→ **What you need to do**: Quote the listing below word for word, stopping after the line that contains "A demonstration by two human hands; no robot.".
** Opening Data excerpt block **
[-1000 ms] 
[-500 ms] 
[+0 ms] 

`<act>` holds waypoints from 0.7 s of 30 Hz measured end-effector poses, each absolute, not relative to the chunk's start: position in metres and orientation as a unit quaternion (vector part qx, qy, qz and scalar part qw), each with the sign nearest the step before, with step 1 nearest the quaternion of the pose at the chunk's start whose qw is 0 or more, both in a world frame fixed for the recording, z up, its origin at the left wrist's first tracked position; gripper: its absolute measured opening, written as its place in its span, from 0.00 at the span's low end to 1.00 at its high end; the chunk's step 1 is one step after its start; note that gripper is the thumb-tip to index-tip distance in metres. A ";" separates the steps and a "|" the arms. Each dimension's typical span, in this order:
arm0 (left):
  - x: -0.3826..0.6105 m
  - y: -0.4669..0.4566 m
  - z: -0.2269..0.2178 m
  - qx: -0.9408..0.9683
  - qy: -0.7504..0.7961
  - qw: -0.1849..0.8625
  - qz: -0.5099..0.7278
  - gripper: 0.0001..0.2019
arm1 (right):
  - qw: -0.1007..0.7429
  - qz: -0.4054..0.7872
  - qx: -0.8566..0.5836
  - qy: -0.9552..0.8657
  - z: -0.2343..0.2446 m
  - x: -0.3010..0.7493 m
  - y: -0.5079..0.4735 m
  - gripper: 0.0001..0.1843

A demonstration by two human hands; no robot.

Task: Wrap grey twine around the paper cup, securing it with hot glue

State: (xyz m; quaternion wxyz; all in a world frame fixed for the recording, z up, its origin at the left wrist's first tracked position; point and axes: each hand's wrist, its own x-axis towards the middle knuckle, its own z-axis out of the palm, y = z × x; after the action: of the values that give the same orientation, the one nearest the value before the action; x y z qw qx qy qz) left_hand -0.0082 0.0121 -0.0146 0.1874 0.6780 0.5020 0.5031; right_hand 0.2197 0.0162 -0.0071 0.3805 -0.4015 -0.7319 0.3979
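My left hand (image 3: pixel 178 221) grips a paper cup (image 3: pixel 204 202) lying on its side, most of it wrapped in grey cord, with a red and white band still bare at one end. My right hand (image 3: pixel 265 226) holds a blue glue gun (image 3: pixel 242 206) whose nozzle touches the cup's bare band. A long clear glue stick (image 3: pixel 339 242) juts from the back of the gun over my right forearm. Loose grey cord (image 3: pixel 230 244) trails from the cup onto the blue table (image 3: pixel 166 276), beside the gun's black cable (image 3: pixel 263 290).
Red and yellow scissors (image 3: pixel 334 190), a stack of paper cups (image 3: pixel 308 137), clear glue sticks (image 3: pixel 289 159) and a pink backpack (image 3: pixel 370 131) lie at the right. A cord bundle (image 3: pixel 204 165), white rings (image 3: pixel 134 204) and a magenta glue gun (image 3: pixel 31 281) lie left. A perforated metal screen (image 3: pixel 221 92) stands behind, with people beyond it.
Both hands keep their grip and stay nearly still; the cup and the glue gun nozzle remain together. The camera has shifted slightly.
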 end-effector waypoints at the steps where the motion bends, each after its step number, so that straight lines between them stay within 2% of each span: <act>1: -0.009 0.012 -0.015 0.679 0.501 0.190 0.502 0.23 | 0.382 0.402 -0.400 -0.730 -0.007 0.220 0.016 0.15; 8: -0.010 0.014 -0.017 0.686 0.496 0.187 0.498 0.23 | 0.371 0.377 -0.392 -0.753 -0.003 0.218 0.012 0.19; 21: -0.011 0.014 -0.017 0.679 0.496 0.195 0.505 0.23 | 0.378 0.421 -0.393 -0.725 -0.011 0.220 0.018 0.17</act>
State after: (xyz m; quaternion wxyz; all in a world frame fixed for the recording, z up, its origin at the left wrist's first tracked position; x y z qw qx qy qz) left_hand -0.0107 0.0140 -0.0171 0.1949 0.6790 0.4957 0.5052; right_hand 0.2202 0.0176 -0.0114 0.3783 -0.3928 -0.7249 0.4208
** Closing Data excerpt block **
→ **Task output**:
[-1000 ms] 
[-500 ms] 
[+0 ms] 

`<act>` holds waypoints from 0.7 s of 30 Hz measured end-effector poses, each absolute, not relative to the chunk's start: position in metres and orientation as a unit quaternion (vector part qx, qy, qz and scalar part qw), each with the sign nearest the step before, with step 1 nearest the quaternion of the pose at the chunk's start whose qw is 0 or more, both in a world frame fixed for the recording, z up, its origin at the left wrist's first tracked position; gripper: its absolute measured opening, written as its place in its span, from 0.00 at the span's low end to 1.00 at its high end; the chunk's step 1 is one step after its start; note that gripper is the thumb-tip to index-tip distance in metres. A ";" separates the steps and a "|" the arms. Each dimension's typical span, in this order:
arm0 (left):
  - x: -0.3826..0.6105 m
  - y: -0.4669..0.4566 m
  - z: -0.2269..0.2178 m
  - qx: -0.9408..0.9683
  - qy: -0.7504..0.7961
  - qw: -0.1849..0.8625
  - qz: -0.5099..0.7278
  - gripper: 0.0001..0.2019
arm1 (right):
  - qw: -0.1007..0.7429
  - qz: -0.4054..0.7872
  - qx: -0.8566..0.5836
  - qy: -0.9552..0.8657
  - z: -0.2343..0.2446 m
  - x: -0.3010..0.7493 m
  - y: -0.5079..0.4735 m
  - gripper: 0.0001..0.1843

A demonstration by two human hands; no robot.

What has been written completes the answer.